PROMPT — The lines to output run from the first line of the entries below through the line containing "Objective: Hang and"; copy them exactly and leave out pictures.

EXTRACTED INFORMATION —
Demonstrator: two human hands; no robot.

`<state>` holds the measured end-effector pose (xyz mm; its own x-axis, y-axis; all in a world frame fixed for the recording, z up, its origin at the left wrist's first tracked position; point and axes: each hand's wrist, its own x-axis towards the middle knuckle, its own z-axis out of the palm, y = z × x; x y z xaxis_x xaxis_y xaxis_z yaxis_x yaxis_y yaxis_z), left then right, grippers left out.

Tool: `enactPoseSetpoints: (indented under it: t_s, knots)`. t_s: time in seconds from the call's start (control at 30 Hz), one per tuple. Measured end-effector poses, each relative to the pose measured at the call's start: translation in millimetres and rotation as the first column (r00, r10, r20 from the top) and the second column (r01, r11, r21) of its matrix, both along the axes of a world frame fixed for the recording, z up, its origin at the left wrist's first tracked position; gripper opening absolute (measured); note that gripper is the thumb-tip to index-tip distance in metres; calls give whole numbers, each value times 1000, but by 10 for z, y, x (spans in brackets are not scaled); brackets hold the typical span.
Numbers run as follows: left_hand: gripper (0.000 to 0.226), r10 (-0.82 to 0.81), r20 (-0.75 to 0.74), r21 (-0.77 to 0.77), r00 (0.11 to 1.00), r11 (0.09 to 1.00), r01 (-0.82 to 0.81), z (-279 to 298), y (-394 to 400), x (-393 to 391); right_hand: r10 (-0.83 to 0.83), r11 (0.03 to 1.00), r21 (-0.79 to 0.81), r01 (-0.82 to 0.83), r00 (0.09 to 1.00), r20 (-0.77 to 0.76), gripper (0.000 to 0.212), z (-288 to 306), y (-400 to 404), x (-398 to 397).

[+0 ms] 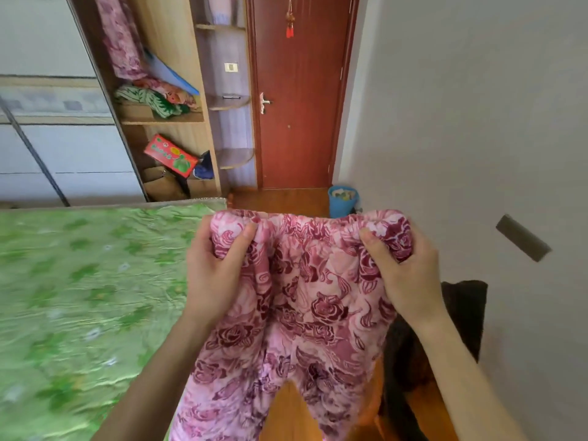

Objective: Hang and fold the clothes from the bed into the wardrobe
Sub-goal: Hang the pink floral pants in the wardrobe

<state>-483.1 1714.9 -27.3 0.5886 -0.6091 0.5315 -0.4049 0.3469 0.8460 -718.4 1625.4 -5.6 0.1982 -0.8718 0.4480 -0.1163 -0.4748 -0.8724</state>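
Observation:
I hold up a pair of pink trousers [305,307] with a dark red rose print, waistband at the top, both legs hanging down. My left hand [216,268] grips the left end of the waistband and my right hand [404,268] grips the right end. The bed [82,297] with its green patterned sheet lies to the left. The open wardrobe [165,100] stands beyond the bed; a pink floral garment [119,36] hangs inside it and folded colourful cloth [156,98] lies on its shelf.
A red-brown door [296,90] is shut straight ahead. A blue bin [343,200] stands on the wooden floor by the white wall. A dark garment [458,316] lies at the right. A red box [170,155] and cardboard boxes fill the lower wardrobe shelf.

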Motion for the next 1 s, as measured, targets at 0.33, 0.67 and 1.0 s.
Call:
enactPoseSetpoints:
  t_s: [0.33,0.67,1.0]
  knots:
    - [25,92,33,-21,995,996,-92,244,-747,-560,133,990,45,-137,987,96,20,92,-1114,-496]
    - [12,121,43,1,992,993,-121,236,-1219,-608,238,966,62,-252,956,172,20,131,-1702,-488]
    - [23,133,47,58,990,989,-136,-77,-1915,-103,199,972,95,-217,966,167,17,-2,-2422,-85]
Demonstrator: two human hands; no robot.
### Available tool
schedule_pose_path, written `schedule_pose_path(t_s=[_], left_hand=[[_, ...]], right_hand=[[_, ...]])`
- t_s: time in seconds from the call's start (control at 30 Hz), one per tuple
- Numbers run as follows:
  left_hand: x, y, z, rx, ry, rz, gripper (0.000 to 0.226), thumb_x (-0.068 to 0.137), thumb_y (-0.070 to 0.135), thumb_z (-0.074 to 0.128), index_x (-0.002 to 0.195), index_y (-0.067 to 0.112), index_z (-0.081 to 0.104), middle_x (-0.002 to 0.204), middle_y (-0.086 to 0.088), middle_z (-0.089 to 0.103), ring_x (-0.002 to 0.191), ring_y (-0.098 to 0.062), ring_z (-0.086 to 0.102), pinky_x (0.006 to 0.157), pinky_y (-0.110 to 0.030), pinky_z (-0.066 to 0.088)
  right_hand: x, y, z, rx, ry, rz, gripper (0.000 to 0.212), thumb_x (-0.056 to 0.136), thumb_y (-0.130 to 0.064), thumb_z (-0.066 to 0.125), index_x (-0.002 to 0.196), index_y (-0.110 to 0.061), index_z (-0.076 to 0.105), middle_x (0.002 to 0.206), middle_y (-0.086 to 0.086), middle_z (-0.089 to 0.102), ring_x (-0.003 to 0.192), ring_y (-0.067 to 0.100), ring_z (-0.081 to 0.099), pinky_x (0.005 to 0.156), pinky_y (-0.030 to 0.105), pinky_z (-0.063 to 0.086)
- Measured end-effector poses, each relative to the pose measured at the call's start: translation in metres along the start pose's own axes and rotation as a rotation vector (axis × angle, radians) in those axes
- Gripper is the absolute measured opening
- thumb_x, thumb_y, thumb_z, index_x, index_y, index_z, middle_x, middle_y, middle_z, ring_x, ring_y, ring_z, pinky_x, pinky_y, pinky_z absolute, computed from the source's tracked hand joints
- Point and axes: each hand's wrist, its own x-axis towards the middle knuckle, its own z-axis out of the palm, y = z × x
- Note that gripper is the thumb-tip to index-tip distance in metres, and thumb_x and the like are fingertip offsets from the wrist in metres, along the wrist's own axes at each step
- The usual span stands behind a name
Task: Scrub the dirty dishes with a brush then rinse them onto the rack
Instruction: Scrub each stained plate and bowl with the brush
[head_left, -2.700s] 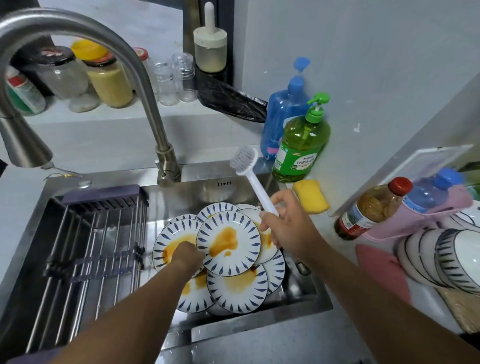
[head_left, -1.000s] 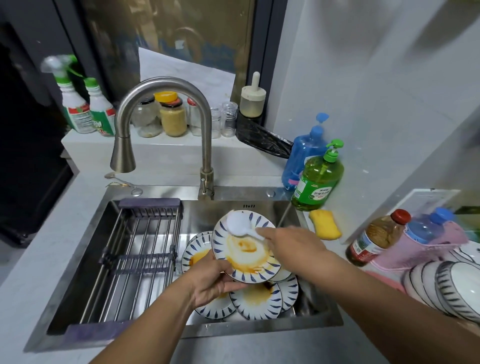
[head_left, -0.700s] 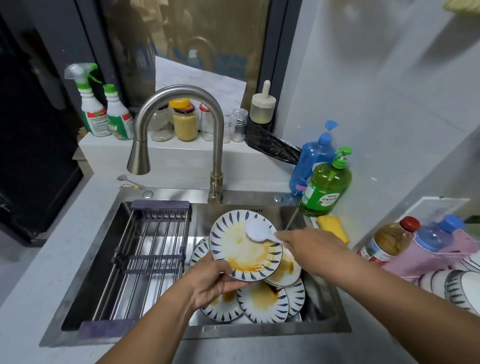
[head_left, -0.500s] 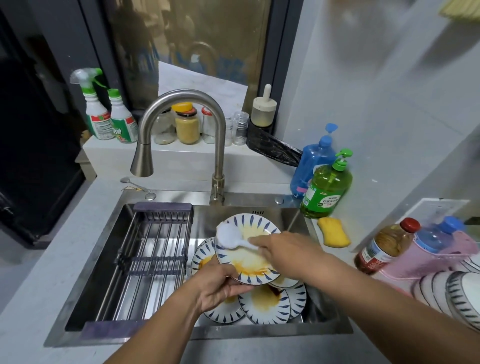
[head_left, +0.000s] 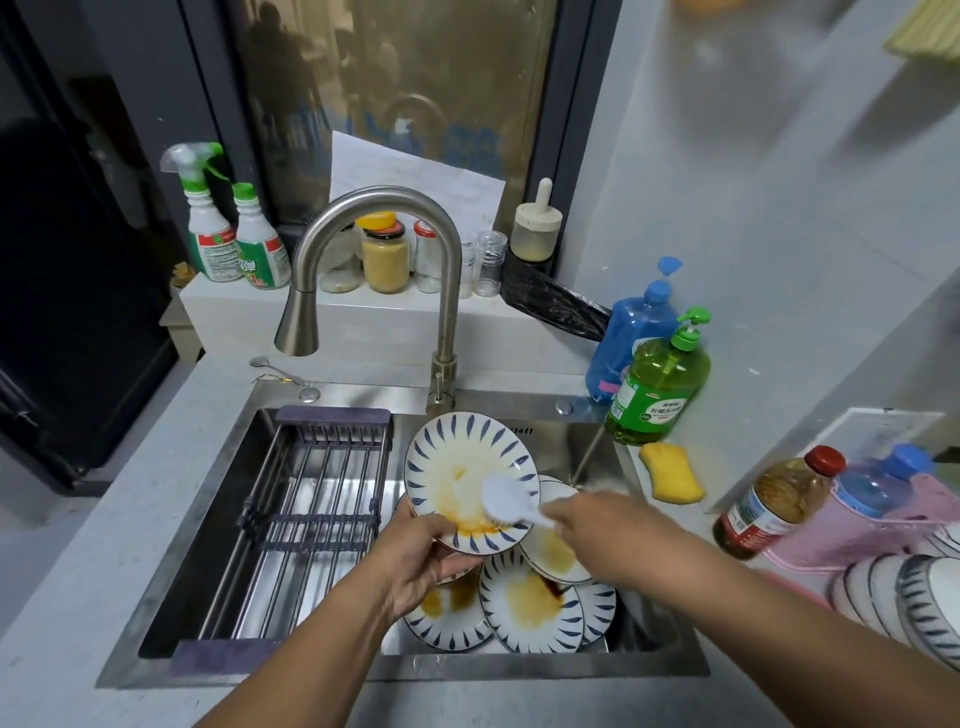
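- Left hand (head_left: 415, 558) grips the tilted, stained plate (head_left: 470, 480) by its 6 o'clock rim, fingers clamped, above the sink (head_left: 519, 670).
- Right hand (head_left: 597, 530) fingers clamp the white brush (head_left: 506, 499), head on the plate's 4 o'clock area.
- Dirty plates (head_left: 530, 608) lie piled beneath; rack (head_left: 311, 509) sits at 9 o'clock.

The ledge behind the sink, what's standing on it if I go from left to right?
Two spray bottles → clear jar behind the tap → yellow-lidded jar → red-capped jar → small clear shakers → cream jar with a knob on its lid.
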Motion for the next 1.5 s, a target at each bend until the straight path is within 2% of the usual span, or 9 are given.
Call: schedule_pose_path(t_s=[0.17,0.3,0.47,0.67,0.83,0.97,1.1,1.3,1.5], left_hand=[[-0.004,0.003,0.001,0.049,0.039,0.059,0.026,0.110,0.026,0.046,0.134,0.019,0.040,0.126,-0.009,0.056,0.108,-0.043,0.066,0.081,-0.066,0.058],[-0.006,0.004,-0.003,0.088,-0.008,0.051,0.031,0.108,0.014,0.047,0.140,0.017,0.043,0.121,-0.014,0.063,0.108,-0.043,0.069,0.079,-0.063,0.060],[-0.006,-0.002,0.006,0.126,-0.123,-0.057,0.045,0.100,-0.012,0.045,0.137,0.013,0.047,0.127,-0.024,0.066,0.102,-0.045,0.072,0.067,-0.055,0.064],[-0.003,0.003,-0.012,0.117,-0.221,-0.077,0.057,0.086,-0.029,0.054,0.132,0.003,0.049,0.114,-0.028,0.068,0.093,-0.039,0.075,0.079,-0.058,0.059],[-0.007,0.007,-0.022,0.059,-0.288,-0.076,0.054,0.087,-0.006,0.070,0.136,-0.003,0.049,0.126,-0.031,0.066,0.115,-0.049,0.065,0.089,-0.063,0.054],[-0.007,0.012,-0.024,0.070,-0.182,-0.041,0.037,0.101,0.024,0.059,0.135,0.014,0.050,0.124,-0.021,0.070,0.108,-0.045,0.071,0.080,-0.066,0.057],[-0.007,0.014,-0.024,0.107,-0.144,-0.055,0.035,0.103,0.022,0.056,0.135,0.013,0.048,0.124,-0.022,0.069,0.105,-0.046,0.071,0.078,-0.065,0.058],[-0.010,0.011,-0.007,0.227,-0.207,-0.108,0.036,0.100,-0.003,0.056,0.133,0.009,0.050,0.124,-0.027,0.068,0.108,-0.047,0.069,0.070,-0.057,0.063],[-0.008,0.017,-0.016,0.214,-0.122,-0.032,0.038,0.100,0.007,0.060,0.136,0.011,0.048,0.127,-0.022,0.067,0.107,-0.044,0.071,0.066,-0.055,0.064]], right_hand=[[-0.008,-0.011,0.012,0.006,-0.024,-0.064,0.034,0.104,-0.030,0.040,0.132,-0.047,0.050,0.112,-0.003,0.066,0.097,0.024,0.062,0.074,0.036,0.050],[0.001,0.008,-0.006,-0.154,0.072,0.080,0.050,0.104,-0.014,0.037,0.143,-0.045,0.043,0.129,0.005,0.062,0.113,0.029,0.060,0.076,0.035,0.041],[0.020,-0.011,-0.021,-0.004,0.165,-0.066,0.047,0.106,-0.023,0.038,0.144,-0.050,0.041,0.100,-0.001,0.062,0.085,0.023,0.062,0.071,0.038,0.053],[0.019,-0.013,-0.009,0.208,-0.073,-0.234,0.037,0.105,-0.042,0.046,0.141,-0.049,0.051,0.106,-0.010,0.066,0.089,0.011,0.061,0.086,0.032,0.052],[0.005,0.004,-0.013,0.148,-0.150,-0.285,0.036,0.106,-0.041,0.045,0.139,-0.052,0.052,0.087,-0.020,0.056,0.073,-0.002,0.047,0.067,0.020,0.038],[-0.007,0.017,-0.019,-0.130,-0.085,-0.209,0.036,0.106,-0.041,0.040,0.138,-0.057,0.046,0.121,-0.015,0.064,0.103,0.012,0.059,0.074,0.032,0.044],[0.000,0.030,-0.023,-0.286,0.060,-0.067,0.041,0.109,-0.035,0.030,0.145,-0.054,0.033,0.127,0.001,0.064,0.110,0.028,0.062,0.084,0.040,0.053],[0.012,-0.005,-0.030,-0.264,0.187,-0.235,0.055,0.108,-0.022,0.036,0.149,-0.055,0.022,0.098,0.000,0.061,0.088,0.029,0.063,0.063,0.037,0.045],[0.007,0.008,-0.033,-0.431,0.191,-0.032,0.067,0.101,-0.006,0.037,0.154,-0.045,0.021,0.119,0.009,0.062,0.102,0.033,0.066,0.069,0.037,0.044]])
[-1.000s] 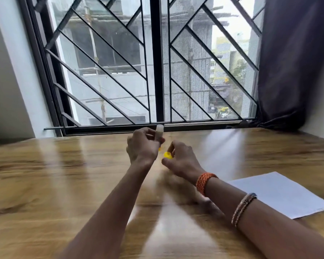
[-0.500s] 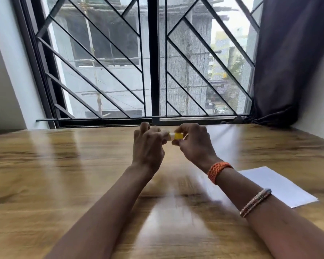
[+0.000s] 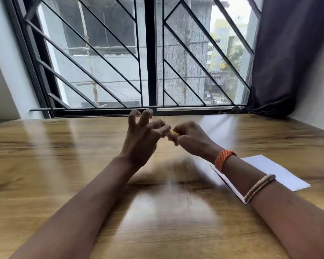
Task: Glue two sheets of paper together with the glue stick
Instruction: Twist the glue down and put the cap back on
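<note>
Both hands are raised above the glossy wooden tabletop, meeting at a small yellow glue stick, which is mostly hidden between them. The right hand is clamped round the stick's body, fingers curled over it. The left hand pinches the stick's pale near end with thumb and forefinger, its other fingers splayed upward; this looks like a twist or a pull at the cap, though blur keeps that uncertain. Holding the stick between two hands gives one grip something to turn against. The white sheet of paper lies flat on the tabletop well to the right of the stick, under the right forearm, untouched.
</note>
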Motion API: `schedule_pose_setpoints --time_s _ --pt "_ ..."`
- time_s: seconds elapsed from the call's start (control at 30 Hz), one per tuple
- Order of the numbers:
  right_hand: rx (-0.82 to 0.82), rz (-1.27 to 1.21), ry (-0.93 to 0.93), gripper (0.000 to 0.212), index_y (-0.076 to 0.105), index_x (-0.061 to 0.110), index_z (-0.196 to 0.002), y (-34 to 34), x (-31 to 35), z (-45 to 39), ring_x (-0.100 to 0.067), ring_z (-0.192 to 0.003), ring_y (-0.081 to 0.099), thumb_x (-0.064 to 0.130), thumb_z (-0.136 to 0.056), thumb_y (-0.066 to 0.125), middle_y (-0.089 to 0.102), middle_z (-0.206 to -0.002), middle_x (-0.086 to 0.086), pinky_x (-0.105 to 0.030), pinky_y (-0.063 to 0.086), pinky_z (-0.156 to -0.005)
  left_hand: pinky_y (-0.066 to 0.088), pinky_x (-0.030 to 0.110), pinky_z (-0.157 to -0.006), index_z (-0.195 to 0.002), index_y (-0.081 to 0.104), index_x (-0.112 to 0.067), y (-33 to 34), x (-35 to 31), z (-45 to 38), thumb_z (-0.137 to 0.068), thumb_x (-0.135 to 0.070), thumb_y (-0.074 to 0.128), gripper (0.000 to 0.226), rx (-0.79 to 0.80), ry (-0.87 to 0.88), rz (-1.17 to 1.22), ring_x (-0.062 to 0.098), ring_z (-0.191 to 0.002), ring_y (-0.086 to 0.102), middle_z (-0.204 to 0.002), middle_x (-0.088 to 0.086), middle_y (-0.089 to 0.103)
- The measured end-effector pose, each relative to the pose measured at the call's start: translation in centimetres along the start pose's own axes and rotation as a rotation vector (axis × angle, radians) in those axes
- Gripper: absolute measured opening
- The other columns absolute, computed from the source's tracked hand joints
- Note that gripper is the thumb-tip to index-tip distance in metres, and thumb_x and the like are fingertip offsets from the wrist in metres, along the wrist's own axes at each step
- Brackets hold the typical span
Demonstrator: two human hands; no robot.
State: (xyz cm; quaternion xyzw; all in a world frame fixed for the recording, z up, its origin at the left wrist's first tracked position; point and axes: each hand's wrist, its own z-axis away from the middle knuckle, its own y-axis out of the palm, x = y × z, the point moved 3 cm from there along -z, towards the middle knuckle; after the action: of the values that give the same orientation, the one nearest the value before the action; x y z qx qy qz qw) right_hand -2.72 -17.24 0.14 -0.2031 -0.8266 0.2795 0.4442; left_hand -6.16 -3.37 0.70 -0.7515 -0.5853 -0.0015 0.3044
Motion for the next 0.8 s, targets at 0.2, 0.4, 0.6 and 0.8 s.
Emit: schedule_pose_setpoints --time_s 0.2,0.4,0.6,0.8 --pt "0.265 -0.464 0.217 0.027 0.061 -0.015 -0.102 -0.2 -0.3 0.7 -0.009 -0.052 0.040 0.007 -0.097 0.047 0.046 -0.055 -0.001 -0.023 0.032 -0.051 0.021 0.038 -0.085 -0.094 0.070 -0.025 -0.3 0.1 0.1 -0.065 -0.008 0.073 0.034 -0.145 0.075 0.004 0.020 -0.100 0.039 -0.094 -0.014 0.071" --pt "0.249 -0.067 0.201 0.037 0.046 0.003 -0.129 -0.7 0.1 1.3 -0.017 -0.078 0.056 0.025 -0.099 0.043 0.058 -0.093 -0.012 -0.030 0.042 -0.072 0.019 0.037 -0.083 -0.092 0.069 -0.030 0.4 -1.1 0.4 -0.074 -0.022 0.072 0.020 -0.004 -0.120 0.158 0.018 -0.102 0.043 -0.092 -0.016 0.071" --pt "-0.173 0.262 0.322 0.031 0.058 0.015 -0.106 -6.1 -2.1 1.7 -0.033 -0.102 0.059 0.039 -0.094 0.043 0.063 -0.112 -0.015 -0.035 0.044 -0.082 0.035 0.037 -0.077 -0.099 0.062 -0.022 2.1 -4.4 0.4 -0.086 -0.028 0.058 0.015 0.226 -0.475 0.588 0.028 -0.096 0.058 -0.099 0.001 0.069" --pt "-0.019 0.547 0.655 0.017 0.051 0.011 -0.074 -12.4 -7.6 7.4 -0.029 -0.091 0.053 0.025 -0.083 0.054 0.053 -0.101 -0.018 -0.029 0.039 -0.062 0.037 0.028 -0.063 -0.091 0.063 -0.018 2.6 -5.0 0.4 -0.079 -0.026 0.068 0.015 0.256 -0.491 0.814 0.020 -0.066 0.053 -0.081 -0.006 0.061"
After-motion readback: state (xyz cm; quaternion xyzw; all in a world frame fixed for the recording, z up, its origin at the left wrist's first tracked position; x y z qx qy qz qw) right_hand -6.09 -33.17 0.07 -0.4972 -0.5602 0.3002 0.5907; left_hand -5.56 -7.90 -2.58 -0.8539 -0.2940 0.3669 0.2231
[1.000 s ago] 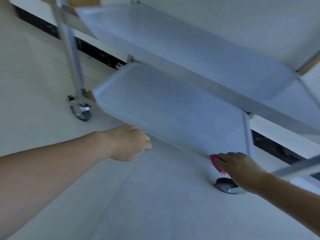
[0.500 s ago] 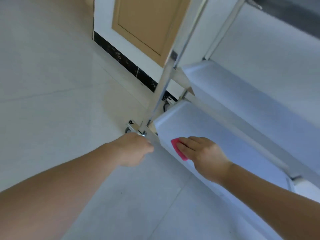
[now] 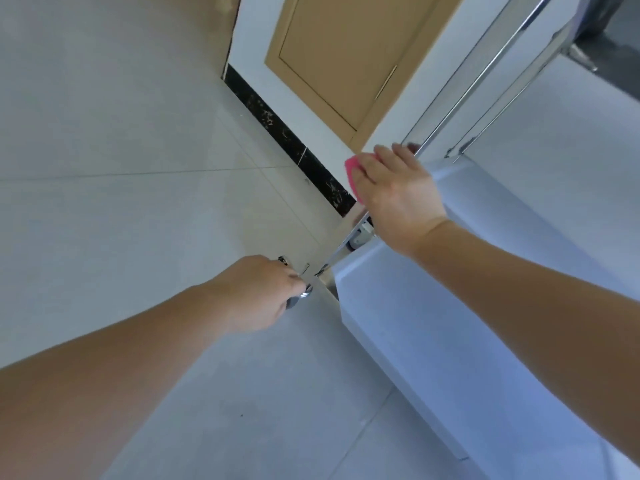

RESULT BELOW —
Demonstrator: two human hands; no robot.

`<state>` holds the measured end-effector pose (xyz mm; its own x-axis, y-axis; all in a world frame fixed for the recording, z up, its origin at the left wrist's first tracked position; point and axes: each hand's wrist, its own x-axis towards the middle knuckle, its own z-axis out of the palm, y = z × x; x y z xaxis_x xaxis_y xaxis_z yaxis_x yaxis_y yaxis_z), left then right, grippers left out.

Tool: `enactPoseSetpoints: (indented under it: t_s, knots)`. t_s: time in seconds from the call's start (control at 30 Hz), one per tuple. Measured end-effector poses, each relative to the pose measured at the call's start: translation in millimetres and rotation as the first column (r00, r10, r20 from the top) and the second column (r01, r11, r21) of its matrix, both along the axes of a world frame fixed for the recording, z up, its origin at the left wrist's first tracked position; gripper opening absolute (measured); note that gripper is the thumb-tip to index-tip distance in metres; calls give whole numbers, each value times 1000, but by 10 for z, y, x (spans in brackets are not scaled); brackets hold the typical span.
Numbers run as follows: left_hand: gripper (0.000 to 0.226), r10 (-0.82 to 0.81), r20 (-0.75 to 0.74), r21 (-0.77 to 0.77), r00 (0.11 to 1.00), r11 (0.09 to 1.00), r01 (-0.82 to 0.81), z (-279 to 298), y (-394 to 400), x (-393 to 391); right_hand: r10 (-0.83 to 0.83), r11 (0.03 to 1.00), r21 (-0.79 to 0.81), r01 (-0.82 to 0.83), r00 (0.09 to 1.00), r20 (-0.77 to 0.76), gripper (0.000 to 0.212), z (-288 to 306), y (-400 to 404), x (-398 to 397).

[+0 ms] 

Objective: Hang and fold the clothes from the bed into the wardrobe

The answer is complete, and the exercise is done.